JIT on armhf, again

Hello,

Last year I tried --- and failed --- to generate float-heavy ARM code
via the JIT on an armhf platform. No matter what I did, it would always
generate armel code instead. This was on LLVM 3.2, which was all that
was available then.

Now I'm running into a requirement to do this again: while it's much
less crashy than it was, I still can't seem to persuade the JIT to
generate hard-float code. This is with LLVM 3.3, 3.4 and 3.5. I'm using
MCJIT (although I've tried without, as well), and I've tried setting
FloatABI to HardFloat.

Does anyone know if this is actually working yet? If so, are there any
examples of how to do this successfully?

Hi David,

Now I'm running into a requirement to do this again: while it's much
less crashy than it was, I still can't seem to persuade the JIT to
generate hard-float code. This is with LLVM 3.3, 3.4 and 3.5. I'm using
MCJIT (although I've tried without, as well),

Using MCJIT is definitely the right thing to do.
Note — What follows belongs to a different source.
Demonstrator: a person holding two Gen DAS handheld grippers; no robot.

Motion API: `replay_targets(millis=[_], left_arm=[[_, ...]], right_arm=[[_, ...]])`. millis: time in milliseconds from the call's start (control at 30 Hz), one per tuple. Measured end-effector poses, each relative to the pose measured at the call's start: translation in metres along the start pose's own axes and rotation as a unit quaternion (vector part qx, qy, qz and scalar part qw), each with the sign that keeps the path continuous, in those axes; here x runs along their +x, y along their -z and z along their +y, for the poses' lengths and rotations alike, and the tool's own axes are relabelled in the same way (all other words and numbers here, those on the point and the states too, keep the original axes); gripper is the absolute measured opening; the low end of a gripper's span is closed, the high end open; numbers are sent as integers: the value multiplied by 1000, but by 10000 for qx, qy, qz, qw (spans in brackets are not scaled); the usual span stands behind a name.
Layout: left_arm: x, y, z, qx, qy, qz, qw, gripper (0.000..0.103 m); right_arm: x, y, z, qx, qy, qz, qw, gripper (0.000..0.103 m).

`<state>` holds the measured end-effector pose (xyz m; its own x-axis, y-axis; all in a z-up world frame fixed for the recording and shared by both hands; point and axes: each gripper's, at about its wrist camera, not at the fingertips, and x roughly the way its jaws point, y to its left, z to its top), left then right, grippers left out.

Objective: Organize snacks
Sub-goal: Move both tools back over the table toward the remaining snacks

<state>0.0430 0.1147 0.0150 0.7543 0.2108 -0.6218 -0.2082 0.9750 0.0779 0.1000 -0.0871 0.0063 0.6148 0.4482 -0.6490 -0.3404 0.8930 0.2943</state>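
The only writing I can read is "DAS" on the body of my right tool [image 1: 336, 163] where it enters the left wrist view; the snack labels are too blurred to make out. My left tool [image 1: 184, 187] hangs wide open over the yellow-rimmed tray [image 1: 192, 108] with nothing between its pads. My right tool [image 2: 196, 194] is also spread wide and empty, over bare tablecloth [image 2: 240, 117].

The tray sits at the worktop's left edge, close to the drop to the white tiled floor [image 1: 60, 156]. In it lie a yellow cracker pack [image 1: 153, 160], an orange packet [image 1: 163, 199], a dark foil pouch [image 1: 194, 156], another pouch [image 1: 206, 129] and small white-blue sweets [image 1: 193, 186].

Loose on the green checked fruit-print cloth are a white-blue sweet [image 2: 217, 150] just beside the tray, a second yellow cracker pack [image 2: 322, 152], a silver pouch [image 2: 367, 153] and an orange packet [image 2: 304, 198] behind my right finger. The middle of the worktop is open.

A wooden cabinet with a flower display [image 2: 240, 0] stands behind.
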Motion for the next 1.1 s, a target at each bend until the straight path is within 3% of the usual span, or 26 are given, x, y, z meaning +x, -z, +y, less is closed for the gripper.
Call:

and I've tried setting FloatABI to HardFloat.

My best guess is that you're only specifying an architecture (i.e. the
equivalent of "-march=arm" for llc). That means LLVM will default to
the older APCS calling convention, and won't ever use hard-float
(there just isn't a hard-float APCS ABI).

You should probably be specifying a triple directly, and making it an
AAPCS-VFP one for good measure: "armv7-linux-gnueabihf" for example,
or "thumbv7-none-eabihf". You shouldn't even need to set FloatABI for
those two.

Cheers.

Tim.

[...]

You should probably be specifying a triple directly, and making it an
AAPCS-VFP one for good measure: "armv7-linux-gnueabihf" for example,
or "thumbv7-none-eabihf". You shouldn't even need to set FloatABI for
those two.

How do I do this? (I can't find any examples, and the API is decidedly
unclear...)

You should probably be specifying a triple directly, and making it an
AAPCS-VFP one for good measure: "armv7-linux-gnueabihf" for example,
or "thumbv7-none-eabihf". You shouldn't even need to set FloatABI for
those two.

How do I do this? (I can't find any examples, and the API is decidedly
unclear...)

It looks like it's a case of calling Module::setTargetTriple. As with
most JIT setup questions, though, often the best way to find out is to
get something working in lli and then look at what it does
(tools/lli/lli.cpp).

Cheers.

Tim.

[...]

It looks like it's a case of calling Module::setTargetTriple. As with
most JIT setup questions, though, often the best way to find out is to
get something working in lli and then look at what it does
(tools/lli/lli.cpp).

Well, it's *almost* working --- hardfloat code is now being generated,
and it even seems to be right most of the time!

Unfortunately it looks like it's getting calling conventions wrong. This
IR code:

define void @Entrypoint(float %in, float* %out) {
  store float %in, float* %out
}

...gets compiled to this:

  STRi12 %R0<kill>, %R1<kill>, 0, pred:14, pred:%noreg; mem:ST4[%out]
  BX_RET pred:14, pred:%noreg

(typed by hand, so may contain typos).

So it looks like it's assuming that float parameters are being passed in
integer registers, which isn't the case on armhf.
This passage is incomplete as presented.